Extracted information
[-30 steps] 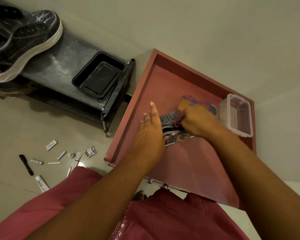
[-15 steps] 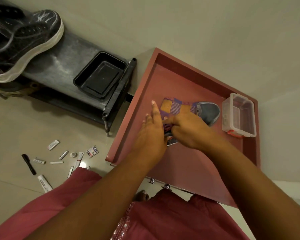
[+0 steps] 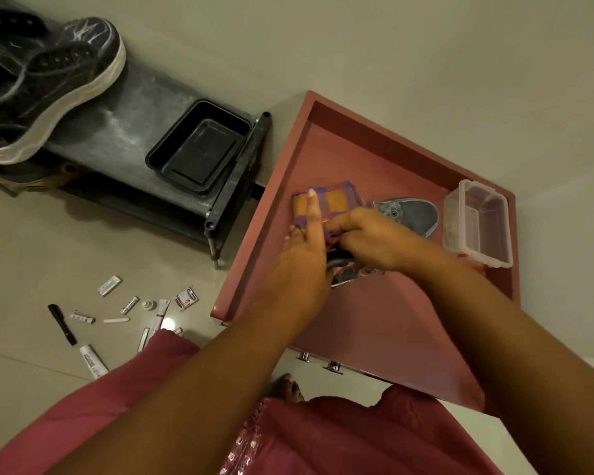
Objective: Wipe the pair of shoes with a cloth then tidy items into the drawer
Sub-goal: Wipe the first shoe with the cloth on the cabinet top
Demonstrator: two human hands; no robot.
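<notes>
The grey shoe (image 3: 413,214) lies on its side in the open red drawer (image 3: 384,323), toe toward the clear plastic tub (image 3: 477,222) at the right wall. I have the checked purple-and-orange cloth (image 3: 336,197) laid over the shoe's heel end. My left hand (image 3: 302,258) lies on the cloth with its fingers straight, pressing rather than gripping. My right hand (image 3: 374,240) has its fingers curled, pinching the cloth against the shoe.

By my judgement I am in the wiping step, and only on this one shoe; I cannot tell whether a second of the same pair sits beneath my hands. A printed edge shows just under my wrists, but I cannot say what it is.

The tidying looks wholly undone. Small tubes and sachets (image 3: 131,303), a black marker (image 3: 61,323) and a white tube (image 3: 92,361) lie scattered on the floor tiles left of the drawer, well apart from it.

As for containers: the drawer holds the shoe, the cloth and the tub. The tub has its lid off; something small lies at its near end, too blurred to name. A black tray (image 3: 199,145) on the dark shoe rack (image 3: 127,108) holds nothing I can see. A black sneaker with a white sole (image 3: 48,84) rests at the rack's far left.
</notes>
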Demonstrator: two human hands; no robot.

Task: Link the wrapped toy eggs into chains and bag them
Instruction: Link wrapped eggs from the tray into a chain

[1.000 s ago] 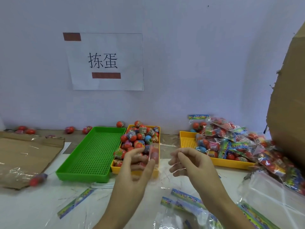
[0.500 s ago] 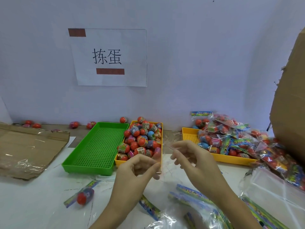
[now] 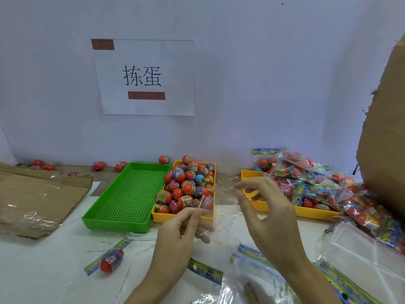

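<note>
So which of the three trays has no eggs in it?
The green tray, leftmost of the three: its perforated floor is bare. The middle yellow tray is heaped with loose toy eggs; the right yellow tray carries bagged eggs.

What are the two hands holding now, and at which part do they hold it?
A clear thin plastic bag: the left hand pinches its lower left edge, and the right hand pinches its upper right edge.

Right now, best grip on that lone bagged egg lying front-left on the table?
Pinch the bagged egg across its middle, coming from above. It lies on its side, tilted, with open table around it, and its film is loose; the printed header is flat and harder to lift.
</note>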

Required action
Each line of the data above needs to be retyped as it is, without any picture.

Problem solution
[-30 steps] 
[-15 steps] 
[+0 steps] 
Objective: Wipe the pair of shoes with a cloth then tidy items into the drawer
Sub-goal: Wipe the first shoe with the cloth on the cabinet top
Demonstrator: two human hands; no robot.
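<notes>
The grey shoe (image 3: 413,214) lies on its side in the open red drawer (image 3: 384,323), toe toward the clear plastic tub (image 3: 477,222) at the right wall. I have the checked purple-and-orange cloth (image 3: 336,197) laid over the shoe's heel end. My left hand (image 3: 302,258) lies on the cloth with its fingers straight, pressing rather than gripping. My right hand (image 3: 374,240) has its fingers curled, pinching the cloth against the shoe.

By my judgement I am in the wiping step, and only on this one shoe; I cannot tell whether a second of the same pair sits beneath my hands. A printed edge shows just under my wrists, but I cannot say what it is.

The tidying looks wholly undone. Small tubes and sachets (image 3: 131,303), a black marker (image 3: 61,323) and a white tube (image 3: 92,361) lie scattered on the floor tiles left of the drawer, well apart from it.

As for containers: the drawer holds the shoe, the cloth and the tub. The tub has its lid off; something small lies at its near end, too blurred to name. A black tray (image 3: 199,145) on the dark shoe rack (image 3: 127,108) holds nothing I can see. A black sneaker with a white sole (image 3: 48,84) rests at the rack's far left.
</notes>
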Demonstrator: two human hands; no robot.

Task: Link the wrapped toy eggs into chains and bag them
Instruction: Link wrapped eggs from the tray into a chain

[1.000 s ago] 
[0.500 s ago] 
[now] 

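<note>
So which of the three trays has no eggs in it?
The green tray, leftmost of the three: its perforated floor is bare. The middle yellow tray is heaped with loose toy eggs; the right yellow tray carries bagged eggs.

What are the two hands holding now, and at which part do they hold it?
A clear thin plastic bag: the left hand pinches its lower left edge, and the right hand pinches its upper right edge.

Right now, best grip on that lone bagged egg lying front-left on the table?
Pinch the bagged egg across its middle, coming from above. It lies on its side, tilted, with open table around it, and its film is loose; the printed header is flat and harder to lift.
</note>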

A complete answer has now been given to the exercise.